Task directions:
A picture should never appear in your copy. Transcribe the listing exactly from its first line through the line with "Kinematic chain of", both ends included.

The data:
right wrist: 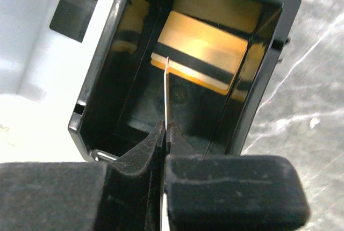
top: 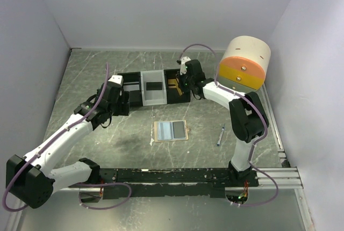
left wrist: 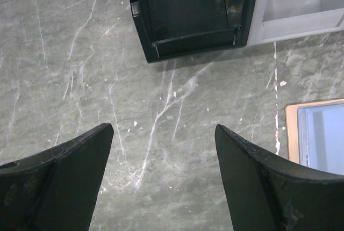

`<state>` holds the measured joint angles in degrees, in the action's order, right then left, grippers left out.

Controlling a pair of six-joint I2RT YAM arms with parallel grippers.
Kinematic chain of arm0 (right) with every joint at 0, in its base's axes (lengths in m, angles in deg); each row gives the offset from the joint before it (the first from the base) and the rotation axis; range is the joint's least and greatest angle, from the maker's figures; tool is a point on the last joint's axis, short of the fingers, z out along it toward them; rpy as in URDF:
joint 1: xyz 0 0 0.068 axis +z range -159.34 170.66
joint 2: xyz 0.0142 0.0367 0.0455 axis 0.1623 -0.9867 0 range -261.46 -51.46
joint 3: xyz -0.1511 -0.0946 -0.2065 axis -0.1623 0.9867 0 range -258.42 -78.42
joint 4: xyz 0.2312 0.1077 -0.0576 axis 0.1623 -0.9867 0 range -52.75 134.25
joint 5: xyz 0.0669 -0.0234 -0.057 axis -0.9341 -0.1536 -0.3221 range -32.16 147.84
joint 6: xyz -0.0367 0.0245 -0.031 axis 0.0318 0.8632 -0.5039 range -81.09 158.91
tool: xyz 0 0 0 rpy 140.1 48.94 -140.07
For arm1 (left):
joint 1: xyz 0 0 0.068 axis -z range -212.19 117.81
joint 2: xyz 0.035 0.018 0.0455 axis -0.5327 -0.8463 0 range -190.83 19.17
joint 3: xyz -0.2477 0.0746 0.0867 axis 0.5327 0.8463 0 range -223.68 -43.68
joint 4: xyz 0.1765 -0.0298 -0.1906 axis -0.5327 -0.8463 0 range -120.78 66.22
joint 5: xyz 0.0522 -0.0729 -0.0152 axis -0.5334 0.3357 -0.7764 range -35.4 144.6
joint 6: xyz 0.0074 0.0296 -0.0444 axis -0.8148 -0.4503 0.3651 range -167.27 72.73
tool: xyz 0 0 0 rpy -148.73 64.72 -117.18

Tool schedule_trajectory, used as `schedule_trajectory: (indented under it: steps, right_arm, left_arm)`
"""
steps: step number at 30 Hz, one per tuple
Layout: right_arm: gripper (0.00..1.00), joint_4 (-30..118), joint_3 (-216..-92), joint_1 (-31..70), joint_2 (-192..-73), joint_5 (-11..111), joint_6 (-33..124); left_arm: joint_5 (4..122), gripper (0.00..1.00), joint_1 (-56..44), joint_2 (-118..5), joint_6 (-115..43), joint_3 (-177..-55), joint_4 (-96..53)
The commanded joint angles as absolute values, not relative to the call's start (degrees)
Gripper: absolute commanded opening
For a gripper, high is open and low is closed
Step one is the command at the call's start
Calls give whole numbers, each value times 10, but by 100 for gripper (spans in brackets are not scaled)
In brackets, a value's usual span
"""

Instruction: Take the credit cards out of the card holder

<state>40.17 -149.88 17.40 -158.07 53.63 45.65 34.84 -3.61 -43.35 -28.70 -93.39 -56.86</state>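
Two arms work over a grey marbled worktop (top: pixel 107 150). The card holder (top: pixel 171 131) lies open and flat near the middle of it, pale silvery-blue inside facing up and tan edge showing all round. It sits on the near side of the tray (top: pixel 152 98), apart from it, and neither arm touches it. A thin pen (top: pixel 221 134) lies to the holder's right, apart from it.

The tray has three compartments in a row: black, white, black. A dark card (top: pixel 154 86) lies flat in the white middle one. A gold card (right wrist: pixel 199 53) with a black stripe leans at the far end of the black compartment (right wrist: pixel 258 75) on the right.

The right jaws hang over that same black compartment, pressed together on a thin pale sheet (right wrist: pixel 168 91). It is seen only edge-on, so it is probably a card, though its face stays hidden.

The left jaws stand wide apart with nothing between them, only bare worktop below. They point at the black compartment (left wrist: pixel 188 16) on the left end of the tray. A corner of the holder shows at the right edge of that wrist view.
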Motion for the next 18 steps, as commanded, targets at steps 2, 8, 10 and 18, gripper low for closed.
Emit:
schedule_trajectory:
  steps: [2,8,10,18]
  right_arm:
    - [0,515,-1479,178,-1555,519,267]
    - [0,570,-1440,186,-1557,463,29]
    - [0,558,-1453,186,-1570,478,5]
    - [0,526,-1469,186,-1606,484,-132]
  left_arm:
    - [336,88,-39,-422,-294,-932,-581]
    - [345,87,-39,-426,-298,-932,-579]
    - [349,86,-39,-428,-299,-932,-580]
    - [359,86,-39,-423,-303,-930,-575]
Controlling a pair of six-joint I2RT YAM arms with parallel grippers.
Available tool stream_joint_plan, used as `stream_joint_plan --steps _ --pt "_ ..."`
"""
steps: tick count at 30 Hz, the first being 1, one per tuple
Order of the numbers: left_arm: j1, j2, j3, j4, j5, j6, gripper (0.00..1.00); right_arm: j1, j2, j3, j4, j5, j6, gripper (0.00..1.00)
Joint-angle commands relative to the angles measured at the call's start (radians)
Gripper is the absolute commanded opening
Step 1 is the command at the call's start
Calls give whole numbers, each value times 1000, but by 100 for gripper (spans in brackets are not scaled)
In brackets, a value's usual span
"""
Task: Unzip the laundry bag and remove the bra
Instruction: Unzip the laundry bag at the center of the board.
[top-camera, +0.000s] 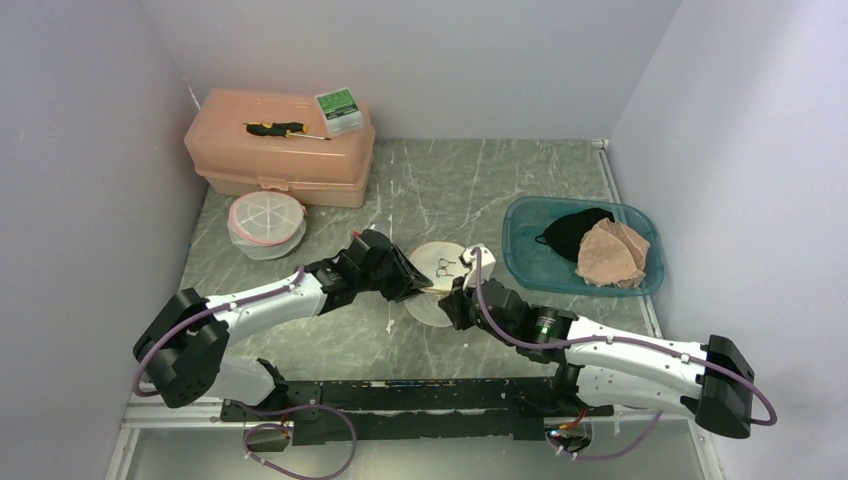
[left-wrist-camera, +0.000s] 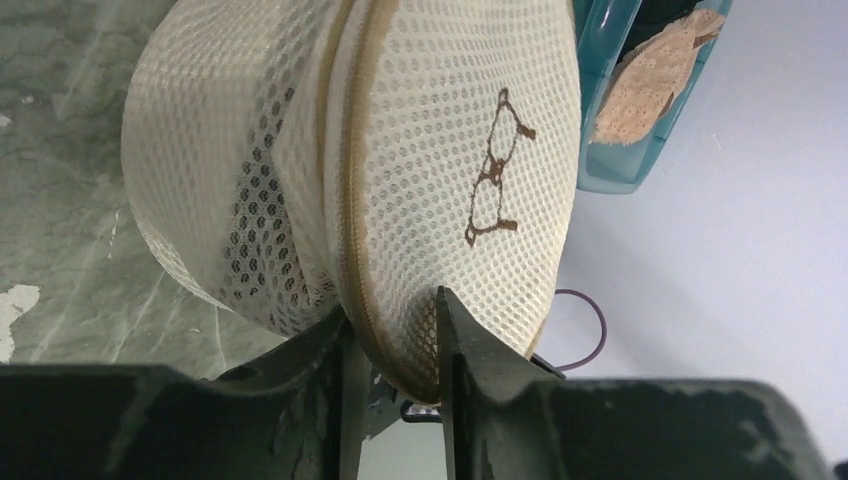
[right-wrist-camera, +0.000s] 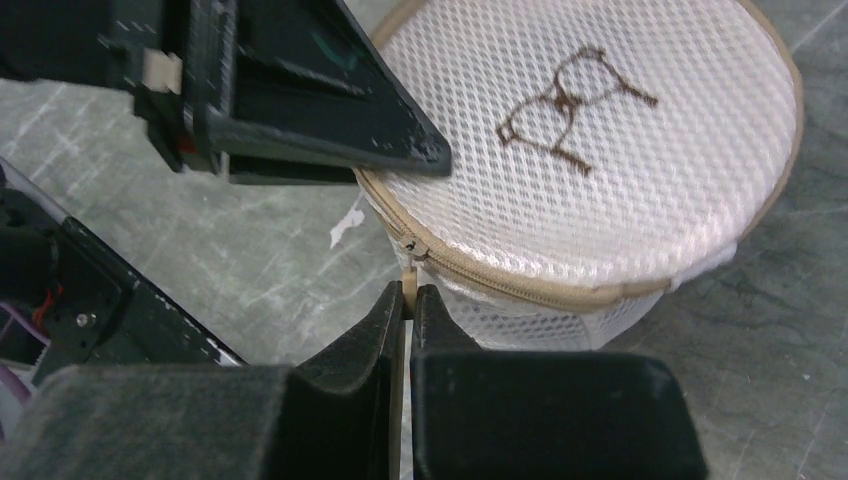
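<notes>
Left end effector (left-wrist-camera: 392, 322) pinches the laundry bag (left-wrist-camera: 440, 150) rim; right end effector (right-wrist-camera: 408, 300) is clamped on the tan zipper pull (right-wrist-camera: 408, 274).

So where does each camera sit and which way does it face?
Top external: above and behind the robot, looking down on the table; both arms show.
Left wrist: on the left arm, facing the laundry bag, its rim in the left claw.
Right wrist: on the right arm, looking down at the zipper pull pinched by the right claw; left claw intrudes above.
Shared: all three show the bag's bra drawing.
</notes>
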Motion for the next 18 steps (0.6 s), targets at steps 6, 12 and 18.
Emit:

Response to this exercise:
right wrist: 
top: 
left wrist: 

`<state>` holds the measured joint angles in degrees, in the action's order, right then left, grippers left out.

Controlling a pair of six-joint I2RT YAM arms with parallel grippers.
Kinematic chain of arm0 (right) with every joint at 0, in its base's axes (lengths in m, angles in deg); each row gives the offset from the joint before it (the first from the base) and the rotation axis; range is the joint's least and greatest angle, from the maker's figures; tool is a point on the last joint's axis, short of the fingers, z out along it toward them; rpy as in URDF:

The response is now complete.